I'm a calorie counter so I did write down everything I ate. It really kept me accountable and I didn't mind it. Some people find it very tedious though so it's a trial and error thing to find what works for you.
Good luck with your goals!
06-04-2012, 01:37 PM
Hiya. Good to have you around! I'm 41 and started pretty close to where you're starting.
I do calorie counting - been on around 1200 a day since I started. You mentioned you're diabetic. I have to say that although not diabetic, after I lost the first 50 lbs I had my sugar taken and it had dropped like a rock. So that's something to look forward to. :)
I had tried low carb in the past and it just didn't work for me - I just crave them too much. Everyone is different though.
I 100% agree with writing down your food intake though. There's some sort of powerful mental connection about writing down what you're eating. You can do it in a notebook, or there's tons of free places online that already have a food database.
I'm sure you'll do well!
06-05-2012, 09:29 AM
Hi and WELCOME!
So glad you posted. Folks at 3fc are friendly, supportive and have wisdom to share.
You've gotten alot of good advice and suggestions. One thing I"d like to add is: Plan, plan, and plan some more. That is what has been helpful to me.

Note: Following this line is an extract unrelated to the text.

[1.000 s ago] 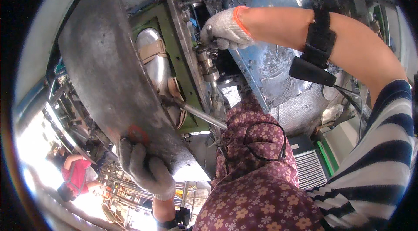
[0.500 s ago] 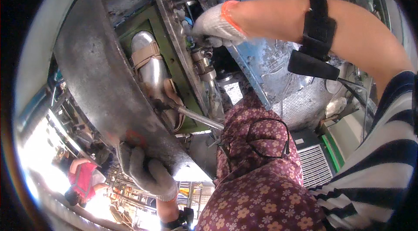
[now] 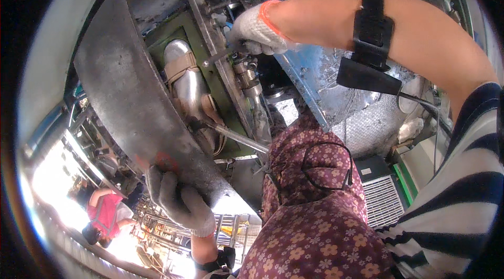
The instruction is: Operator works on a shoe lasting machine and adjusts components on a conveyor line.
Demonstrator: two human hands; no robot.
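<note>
1. Overhead, the right hand (image 3: pixel 257 29), in a white knit glove, closes its grip on a thin metal tool (image 3: pixel 218 57) beside the green frame (image 3: pixel 220 82).
2. The left hand (image 3: pixel 178 200), grey-gloved, grips the lower edge of a curved, rough grey metal plate (image 3: pixel 131 95).
3. A shiny pipe (image 3: pixel 186 79) lies between them.
</note>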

Find a food plan that you can live with. It may change a bit over time. Have a backup plan when necessary.
Keep your environment as 'friendly' as you can. If it's not in the house... you won't be so tempted.
When you are faced with cravings/fatique/stress/desire/illness and you don't want to eat something unplanned try the D's:
Distance - yourself from that food
Don't drive - don't get in your car to get that food you are craving
Distractions - can be getting online, calling a friend, take a walk, read, do a craft, etc
Deep Breathing - it's amazing how a few deep breaths can help forstall a binge
Drink Water - sometimes that works as a 'decoy' to the food you are about to eat
Don't be a baby - LOL say... It's not fair... "Oh well."
Destroy - I frequently pour liquid dish soap on a food that I am obsessing about. (better in the trash than me)
06-05-2012, 09:45 PM
While I can't tell you what will work for you, I can sympathize. I'm hypothyroid and hypoglycemic, and I've just figured out what works for me right now.
My 2 cents -
Pick a plan and commit to it for at least a month before reevaluating/tweaking/switching.
Don't be afraid to try a different plan. But if your plan is working and you can live with it, commit to sticking with it, even if you don't lose every single week.
I'm on a pretty strict plan, so I do allow myself to go off plan occasionally, but it is pre-planned, it can be for part of several days in a row, but never a whole day, and I need to have a good reason for it.
I weigh daily, but record my weight and measurements weekly. If the daily fluctuations start to bother me, then I stop it for a while.
I didn't start exercise til January. I started with a 3 day a week goal, now I'm aiming for something, anything every day.
I think what's different for me this time is that I'm learning how very mental losing weight is. I've committed to sticking to the plan, and while I wish it would happen faster, I'm not giving up.